The factors associated with approval of inter-ethnic marriage differ from those associated with approval of doing business with other ethnic groups.
The importance of religion in daily life is associated with acceptance of women marrying all of the ethnic groups considered here. Those that do not find religion important in daily life are notably more accepting of inter-ethnic marriage.
Higher education is also associated with higher levels of acceptance in all cases.
Generalised trust is associated with acceptance of marrying Abkhazians and Ossetians only, with trusting people again being more accepting compared to those who generally have low trust in people.
Age is associated with acceptance of marriage of some ethnicities, with younger age groups again being slightly more accepting compared to older groups.
Willingness to emigrate permanently is associated with acceptance of women marrying Armenians living in Georgia. Ethnicity, religious affiliation, and frequency of attendance at religious services are associated only with acceptance of women marrying Azerbaijanis living in Georgia (not presented on the chart).
Settlement type, employment status, and other economic well-being measures are not associated with approval of marrying any of the above mentioned ethnicities, controlling for other factors.

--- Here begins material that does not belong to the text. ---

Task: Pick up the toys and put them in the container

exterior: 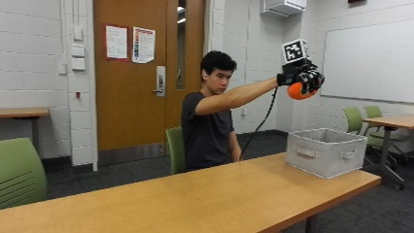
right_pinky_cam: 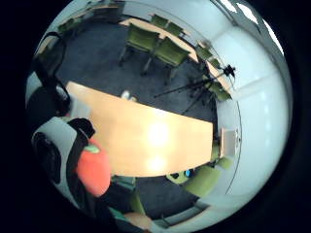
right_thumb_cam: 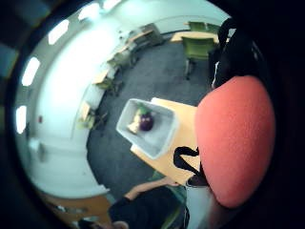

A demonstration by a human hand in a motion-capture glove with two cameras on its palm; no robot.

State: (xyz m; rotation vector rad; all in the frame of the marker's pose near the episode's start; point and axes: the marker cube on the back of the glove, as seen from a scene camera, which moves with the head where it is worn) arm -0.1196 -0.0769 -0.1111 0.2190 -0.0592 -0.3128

The social distance between the population of Georgia proper and Abkhazians and Ossetians, has changed little over the last decade, at least on the Georgian side of the line. Yet, the data from the last decade shows that the population felt as distant from Abkhazians and Ossetians as they do with Armenians and Azerbaijanis living in Georgia. This demonstrates a challenge for reconciliation with societies on the other side of conflict lines as well as the integration of ethnic minorities into society. While general trust is consistently associated with the approval of inter-ethnic business relations among these groups, the importance of religion in daily life and educational attainment seem to be more important factors in the acceptance of inter-ethnic marriage.
The data used in the article can be found on CRRC’s online data analysis tool.
The analysis of whether people approve or disapprove of doing business or marrying people of another ethnicity was carried out using logistic regression. In all cases, regression models included the following demographic variables: sex (male, female), age group (18–35, 35–55, 55+), ethnic group (ethnic Georgian, another ethnicity), settlement type (capital, other urban, rural), educational attainment (secondary or lower education, higher than secondary education), employment situation (working, not working); economic well-being measures: household total income (medium or high, low or none), how often family does not have money enough for food (often, less often, never); religion related measures: religious affiliation (Orthodox Church, other), frequency of attendance of religious services (frequently, sometimes, rarely, never), the importance of religion in daily life (important, not important); as well as interest in permanent emigration (interested, not interested), generalized trust (you cannot be too careful, neutral, most people can be trusted). These variables were tested independently in separate regression analyses that controlled for the demographic variables.
The views expressed in the article are the author’s alone and do not reflect the views of CRRC Georgia, or any related entity.
For ease of reading, we choose not to use qualifiers such as ‘de facto’, ‘unrecognised’, or ‘partially recognised’ when discussing institutions or political positions within Abkhazia, Nagorno-Karabakh, and South Ossetia. This does not imply a position on their status.